Photo: Joe Hirsch
Patterson Houses tenant president Pat Simpson, pointing, leads a rally demanding that NYCHA fix the heating for its residents. Photo: Joe Hirsch

NYCHA is improperly running its mobile boilers, say residents

Baby it’s cold outside. Try telling that to the residents of Patterson Houses, for whom it’s just as cold inside.

Although three mobile boilers have been stationed on Mott Haven streets near the Housing Authority complex to substitute for the non-working boiler in Patterson’s basement, residents say there’s still no heat.

Some three dozen residents from Patterson and other local NYCHA buildings joined up in front of the complex’s management office on E. 143rd Street on Nov. 14 to remind city officials that many have no heat and others are without hot water. Others have soldiered on despite the lack of working elevators and other basic amenities.

“This is something we go through every winter,” said Clarissa Alayeto, who grew up at Patterson Houses and whose 92-year-old grandmother still lives in the complex.

Another resident said that when her apartment starts to freeze, she goes outdoors.

“I feel sometimes that it’s colder in the apartment than outside,” said Yvette Candelaria, adding that hot water is a rarity too.

Johanna Santos of 325 E. 143rd Street said years of registering complaints have led to no action on the part of the city.

“You’re building all this housing around us and we don’t get anything,” she said. “Are we roaches? You’re not doing anything in the projects. The mayor, the borough president, nobody’s doing anything. I’m paying rent for this.” When she has gone into the main office to ask for help, she’s been told, “we’re working on it.”

Patterson Houses’ tenant president Pat Simpson said that her complaints on behalf of the complex’s 25 buildings and 1,700 units routinely fall on deaf ears.

A mobile boiler on E. 143rd Street. Photo: Joe Hirsch

“When will we get the boilers?” she said, pointing out that NYCHA has promised residents relief for years. “We get heat for a ½ hour. There’s no sense in giving us these trucks if you don’t know how to operate them.”

Former City Council candidate Amanda Septimo, volunteering on behalf of the residents, said that it’s past time that NYCHA should serve its tenants.

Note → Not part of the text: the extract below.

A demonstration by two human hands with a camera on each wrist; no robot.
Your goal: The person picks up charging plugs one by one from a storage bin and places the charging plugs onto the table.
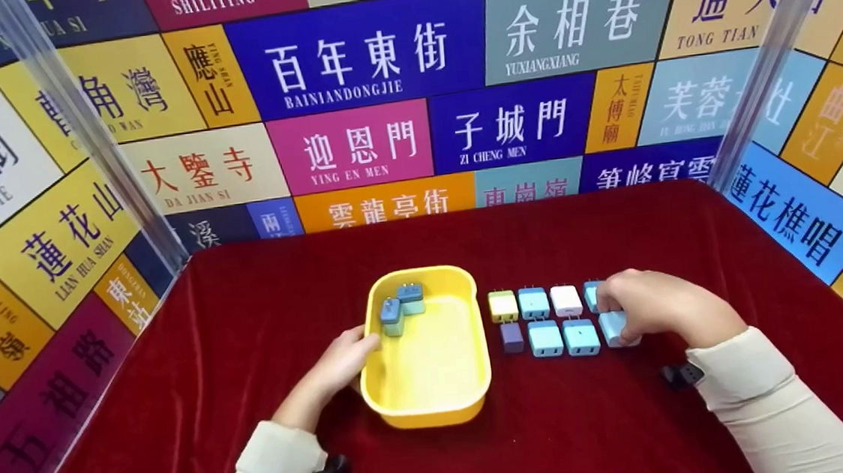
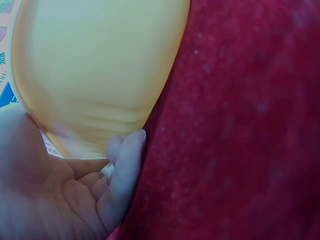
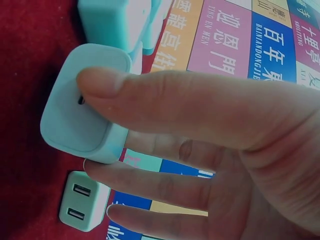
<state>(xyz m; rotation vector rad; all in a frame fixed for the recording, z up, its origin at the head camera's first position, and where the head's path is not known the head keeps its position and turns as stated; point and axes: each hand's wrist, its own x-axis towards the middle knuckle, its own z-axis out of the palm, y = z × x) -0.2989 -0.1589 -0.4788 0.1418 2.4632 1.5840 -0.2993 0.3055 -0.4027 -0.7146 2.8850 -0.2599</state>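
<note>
My right hand [image 1: 656, 304] pinches a light blue charger plug [image 1: 614, 329] at the right end of the front row. In the right wrist view, the thumb lies across the slotted face of this charger plug [image 3: 65, 120], with fingers at its far side. A two-port charger [image 3: 85, 202] stands beside it, close to the fingertips. My left hand [image 1: 345, 359] grips the left wall of a yellow basin [image 1: 428, 416], thumb at the rim and the other fingers outside and below. Inside the basin's far left corner are two blue-and-teal chargers, a front one [image 1: 392, 318] and a rear one [image 1: 411, 299].
Two rows of chargers lie right of the basin: among them a yellow-green one [image 1: 504, 307], a white one [image 1: 566, 301], a purple one [image 1: 511, 338] and several blue ones. Dark red cloth [image 1: 558, 436] covers the table. Sign-covered panels [image 1: 354, 148] rise behind and at both sides.
</note>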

“We know NYCHA doesn’t have as much money as they need,” but that’s not justification for ignoring urgent repairs, she said.

Residents worry that disaster may be on their doorstep unless heat is restored quickly. Many keep their ovens on or use space heaters overnight for warmth.

“I sleep with the oven on,” said Shanette Mason, but even so, “two weeks ago when it was 70 degrees, they gave us heat.” Mason noted that while NYCHA residents lack basic services, developers who are building everywhere in the neighborhood are prospering. “They’re building hotels down there. The heck with those hotels.”

The president of NYCHA’s South Bronx Council of (tenant) Presidents, Danny Barber, is skeptical that finances are the real reason that residents have been let down yet again.

“I believe NYCHA is aware of the severity of the issue, but doesn’t have the qualified individuals to handle the pressures because of the bureaucracy, micromanagement and severe cuts coming from the chief financial officer,” said Barber. Several lines in Jackson Houses, where he is a lifetime resident, are without heating.

NYCHA did not respond to requests for comment.

The tenant representative for Mill Brook Houses in Port Morris, Princella Jamerson, said that although new boilers have been installed there, pipes are so old and corroded that many tenants are without heat anyway, leaving space heaters and ovens as the only option. In one Mill Brook apartment, a fire broke out the night before the rally.

For Edwin Rios, 35, even basic plumbing is a problem. Rios sometimes stays with his mother at 300 E. 143rd Street. When he woke up one morning in November, a toilet overflow had  flooded the apartment.

“We keep filling the toilet with buckets of water,” he said, adding that NYCHA maintenance workers often lie to avoid performing repairs. “They left a ticket that they knocked on the door. I was five feet away from the door. Nobody knocked.”

In lieu of repairs being made, he said, he regularly uses a plunger to unclog his mother’s toilet. “I keep a bucket filled.”

One Patterson Houses resident said that although she has no heat, she had come to the rally to demand attention to a different matter. Oraya Evans said that while maintenance workers were painting her kitchen, they blew out her refrigerator by painting over an electric socket, causing her to throw out all of her food.

“Who’s going to feed my kids?” she said. When she went to Patterson’s management office to complain about the refrigerator, she found that the office was toasty warm. She told the management office, “I’m going to bring a pillow and a sheet and sleep here.”

On Nov. 20 Bronx Borough President Ruben Diaz Jr. announced that he was forming a Bronx Public Housing Task Force, to address safety and quality of life issues facing NYCHA tenants.